Please report how many lines in the data underneath hold the word "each", with no other text.

* _Collected material_
----
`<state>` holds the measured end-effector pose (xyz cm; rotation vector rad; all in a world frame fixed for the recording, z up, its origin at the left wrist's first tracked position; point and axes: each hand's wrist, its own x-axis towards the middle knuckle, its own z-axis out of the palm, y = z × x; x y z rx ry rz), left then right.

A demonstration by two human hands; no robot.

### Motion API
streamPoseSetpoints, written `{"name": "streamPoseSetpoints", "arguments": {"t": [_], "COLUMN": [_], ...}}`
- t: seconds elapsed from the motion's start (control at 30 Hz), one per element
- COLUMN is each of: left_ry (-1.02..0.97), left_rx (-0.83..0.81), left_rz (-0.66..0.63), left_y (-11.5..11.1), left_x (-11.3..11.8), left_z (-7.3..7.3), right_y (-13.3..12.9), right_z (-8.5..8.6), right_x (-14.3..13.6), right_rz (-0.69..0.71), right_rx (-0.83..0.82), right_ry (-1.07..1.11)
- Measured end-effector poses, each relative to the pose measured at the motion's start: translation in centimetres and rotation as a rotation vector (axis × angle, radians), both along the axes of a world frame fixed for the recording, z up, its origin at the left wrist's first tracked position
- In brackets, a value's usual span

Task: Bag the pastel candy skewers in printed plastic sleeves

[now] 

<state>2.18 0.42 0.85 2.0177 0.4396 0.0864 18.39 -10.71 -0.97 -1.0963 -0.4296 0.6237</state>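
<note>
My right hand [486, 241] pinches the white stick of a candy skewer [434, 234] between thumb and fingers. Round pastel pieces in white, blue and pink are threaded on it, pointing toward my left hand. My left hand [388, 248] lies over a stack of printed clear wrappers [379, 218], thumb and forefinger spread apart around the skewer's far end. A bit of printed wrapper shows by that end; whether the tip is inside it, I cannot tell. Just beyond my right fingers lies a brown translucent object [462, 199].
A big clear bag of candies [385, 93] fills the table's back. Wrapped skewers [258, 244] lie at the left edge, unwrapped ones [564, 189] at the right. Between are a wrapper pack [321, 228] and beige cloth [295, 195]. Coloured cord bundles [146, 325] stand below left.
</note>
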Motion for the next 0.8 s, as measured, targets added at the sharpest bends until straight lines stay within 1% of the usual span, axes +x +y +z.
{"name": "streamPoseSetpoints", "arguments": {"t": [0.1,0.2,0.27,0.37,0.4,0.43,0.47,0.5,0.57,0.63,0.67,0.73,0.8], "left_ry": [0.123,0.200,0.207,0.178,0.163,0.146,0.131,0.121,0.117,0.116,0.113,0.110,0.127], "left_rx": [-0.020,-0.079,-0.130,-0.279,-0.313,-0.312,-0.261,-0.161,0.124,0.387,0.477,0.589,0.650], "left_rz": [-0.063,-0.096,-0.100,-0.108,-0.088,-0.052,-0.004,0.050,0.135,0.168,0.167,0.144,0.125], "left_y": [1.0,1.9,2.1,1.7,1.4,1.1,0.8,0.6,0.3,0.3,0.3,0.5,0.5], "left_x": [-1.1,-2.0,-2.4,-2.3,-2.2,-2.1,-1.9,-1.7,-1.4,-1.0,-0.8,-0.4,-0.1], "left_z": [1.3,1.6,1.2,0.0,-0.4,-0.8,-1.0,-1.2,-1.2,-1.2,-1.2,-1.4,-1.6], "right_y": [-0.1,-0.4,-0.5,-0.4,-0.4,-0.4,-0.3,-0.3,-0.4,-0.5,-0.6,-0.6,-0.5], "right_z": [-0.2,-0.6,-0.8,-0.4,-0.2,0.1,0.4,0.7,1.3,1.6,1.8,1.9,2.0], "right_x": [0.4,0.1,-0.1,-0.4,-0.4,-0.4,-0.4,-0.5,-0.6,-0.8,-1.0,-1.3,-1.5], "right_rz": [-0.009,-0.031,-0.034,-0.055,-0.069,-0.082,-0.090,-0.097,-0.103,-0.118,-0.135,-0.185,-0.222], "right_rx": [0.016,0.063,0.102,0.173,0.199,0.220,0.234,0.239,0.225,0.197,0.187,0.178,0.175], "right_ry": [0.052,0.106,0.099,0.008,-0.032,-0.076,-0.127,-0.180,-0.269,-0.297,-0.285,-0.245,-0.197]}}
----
* _Written answer_
3